To Reproduce Modify vadinfo plugin, (def list_vads) Some of the ways I am doing it is the following:

1) Similar logic in Volatility2 works fine: def list_vads( cls, proc: interfaces.objects.ObjectInterface, filterfunc: Callable[ [interfaces.objects.ObjectInterface], bool ] = lambda : False, ) -> Generator[interfaces.objects.ObjectInterface, None, None]:

    peb = proc.get_peb()
    heaps = proc.peb.ProcessHeaps.dereference()
    for vad in proc.get_vad_root().traverse():
        vad_start = vad.get_start()
        if not vad_start in heaps:
            continue
        yield vad

2) ... ... heaps_list = proc.get_peb().ProcessHeaps

for vad in proc.get_vad_root().traverse():
    # Check if the VAD is a heap
    is_heap = any(heap == vad.get_start() for heap in heaps_list)
    if not is_heap:
        continue
    yield vad

3) ... ... heaps = proc.get_peb().ProcessHeaps.dereference()

for heap in heaps:
    for vad in proc.get_vad_root().traverse():
        is_heap = heap.BaseAddress == vad.get_start()
        if not is_heap:
            continue
        yield vad

4) ... ... peb = proc.get_peb() heaps_array_pointer = peb.ProcessHeaps number_of_heaps = peb.NumberOfHeaps

heaps_array = heaps_array_pointer.dereference()
heap_bases = [heap.BaseAddress for heap in heaps_array]

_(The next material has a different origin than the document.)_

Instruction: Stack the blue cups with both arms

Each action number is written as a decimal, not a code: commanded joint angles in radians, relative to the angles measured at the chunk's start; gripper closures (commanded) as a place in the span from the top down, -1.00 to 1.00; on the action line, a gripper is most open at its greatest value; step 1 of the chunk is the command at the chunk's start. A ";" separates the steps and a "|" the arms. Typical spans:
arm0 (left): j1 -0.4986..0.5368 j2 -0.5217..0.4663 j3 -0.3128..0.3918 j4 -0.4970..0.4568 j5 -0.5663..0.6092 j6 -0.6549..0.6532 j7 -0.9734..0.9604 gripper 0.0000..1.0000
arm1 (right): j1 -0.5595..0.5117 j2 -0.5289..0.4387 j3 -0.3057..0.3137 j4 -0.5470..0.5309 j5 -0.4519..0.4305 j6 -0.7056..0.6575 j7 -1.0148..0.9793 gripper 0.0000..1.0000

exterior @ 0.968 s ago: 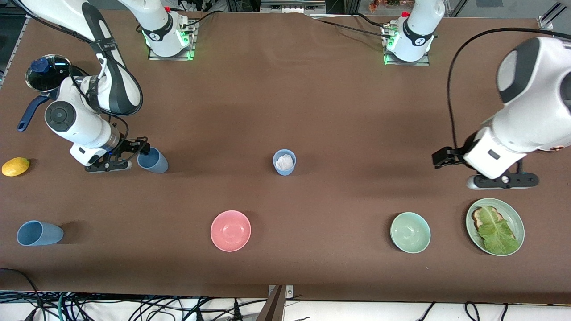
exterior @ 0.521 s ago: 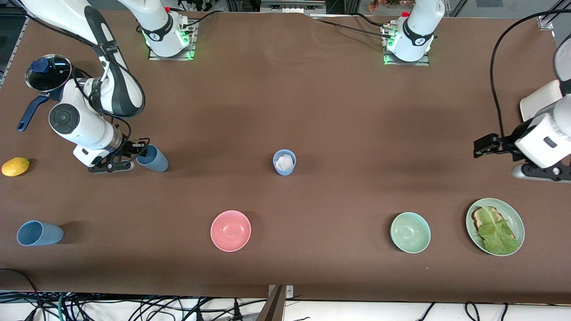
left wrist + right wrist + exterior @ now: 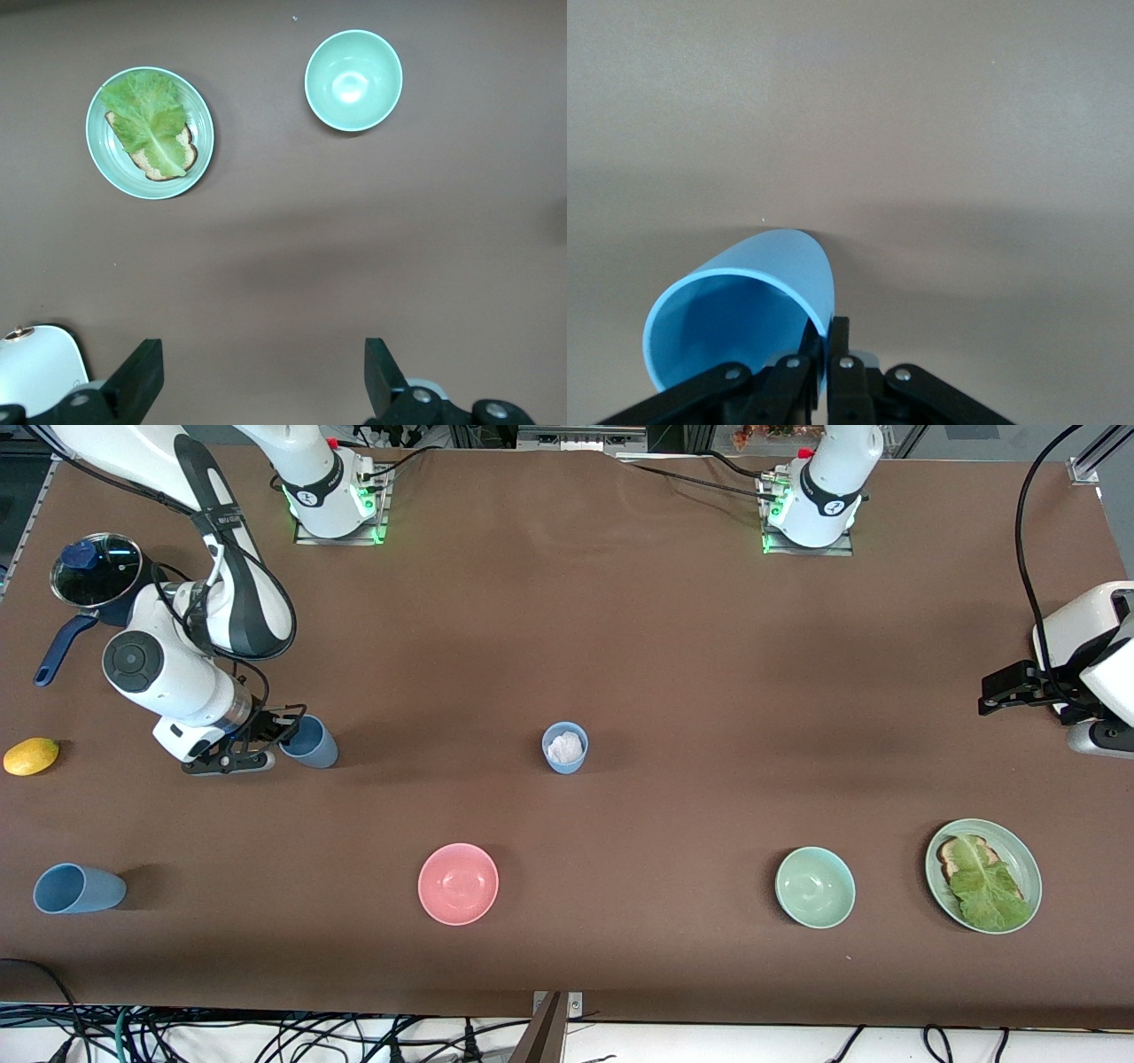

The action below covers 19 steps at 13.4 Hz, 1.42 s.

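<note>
I pinched the rim of one blue cup.

The tipped blue cup (image 3: 312, 742) lay on its side on the table (image 3: 567, 646), toward my right arm's end. My right gripper (image 3: 282, 732) had its two fingers squeezed together on the cup's wall, one inside the mouth and one outside. I think the best way was to lift slowly and turn it upright, so the thin wall did not slip out. Another blue cup (image 3: 564, 747) stood in the middle with something white in it. A third blue cup (image 3: 78, 888) lay on its side, nearer the front camera. My left gripper (image 3: 259, 376) waited high over my left arm's end of the table with its fingers wide apart, holding nothing. Below it sat the pale green bowl (image 3: 353, 80).
</note>
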 commanded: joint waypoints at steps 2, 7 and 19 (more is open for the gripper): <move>-0.083 -0.027 0.086 0.014 -0.015 -0.023 0.040 1.00 | 0.030 0.014 0.009 0.077 0.009 -0.062 0.038 -1.00; -0.213 -0.055 0.246 -0.035 -0.064 0.002 0.038 1.00 | 0.176 0.077 0.043 0.391 0.009 -0.361 0.334 -1.00; -0.227 -0.279 0.251 -0.374 -0.061 0.215 0.029 0.99 | 0.472 0.281 0.057 0.840 0.088 -0.520 0.814 -1.00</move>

for vad in proc.get_vad_root().traverse():
    if vad.get_start() in heap_bases:
        yield vad

Expected behavior It should show the vadinfo info only about the heaps of the indicated process

Example output For example, for case 1: if not vad_start in heaps: TypeError: argument of type 'Pointer' is not iterable

ikelos commented 7 months ago

So, from the error message alone, (and looking up what ProcessHeaps is), it turns out it's a pointer to a pointer to a void. So first you need to dereference it twice (at the moment you're only doing that once) and then you need to cast the void into an array of whatever type so that it can be iterated over (assuming that's the data structure involved), and to do that you'll need to know the length of the array (unless it's a linked list type affair).

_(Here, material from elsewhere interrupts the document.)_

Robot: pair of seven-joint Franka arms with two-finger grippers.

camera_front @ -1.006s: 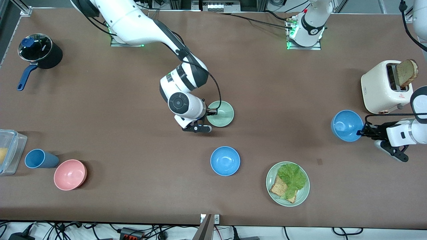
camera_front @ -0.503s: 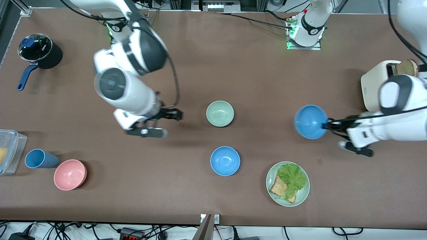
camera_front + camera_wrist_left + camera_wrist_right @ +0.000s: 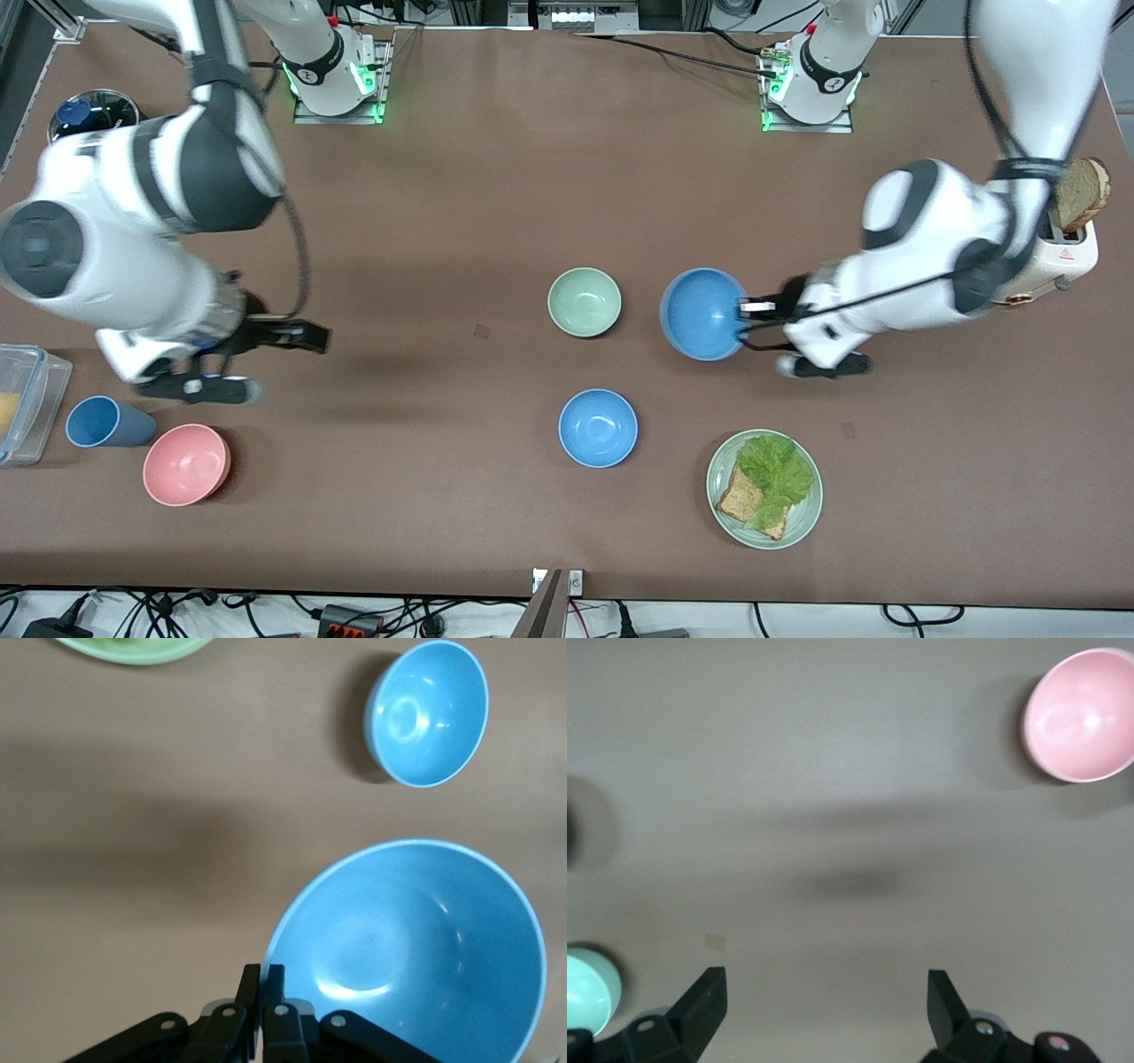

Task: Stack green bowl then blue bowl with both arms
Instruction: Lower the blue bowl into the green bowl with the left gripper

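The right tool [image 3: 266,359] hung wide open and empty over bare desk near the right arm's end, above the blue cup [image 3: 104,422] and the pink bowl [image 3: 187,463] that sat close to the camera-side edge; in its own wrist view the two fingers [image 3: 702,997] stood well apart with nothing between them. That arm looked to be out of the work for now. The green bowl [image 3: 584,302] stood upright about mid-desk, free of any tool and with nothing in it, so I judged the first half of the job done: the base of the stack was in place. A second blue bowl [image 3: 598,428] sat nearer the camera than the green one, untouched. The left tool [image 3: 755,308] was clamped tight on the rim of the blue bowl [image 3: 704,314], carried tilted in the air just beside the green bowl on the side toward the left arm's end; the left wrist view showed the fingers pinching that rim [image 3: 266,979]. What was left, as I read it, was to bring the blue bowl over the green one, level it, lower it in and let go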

Here's the definition I took from a random windows symbol table, for _PEB.ProcessHeaps:

        "ProcessHeaps": {
          "offset": 144,
          "type": {
            "kind": "pointer",
            "subtype": {
              "kind": "pointer",
              "subtype": {
                "kind": "base",
                "name": "void"
              }
            }
          }
        }

At the moment, we don't have plugins that make use of ProcessHeaps, so you're going to have figure out what structure they take and how to access them appropriately. I hope that helps?

abeDCP commented 7 months ago

So, from the error message alone, (and looking up what ProcessHeaps is), it turns out it's a pointer to a pointer to a void. So first you need to dereference it twice (at the moment you're only doing that once) and then you need to cast the void into an array of whatever type so that it can be iterated over (assuming that's the data structure involved), and to do that you'll need to know the length of the array (unless it's a linked list type affair).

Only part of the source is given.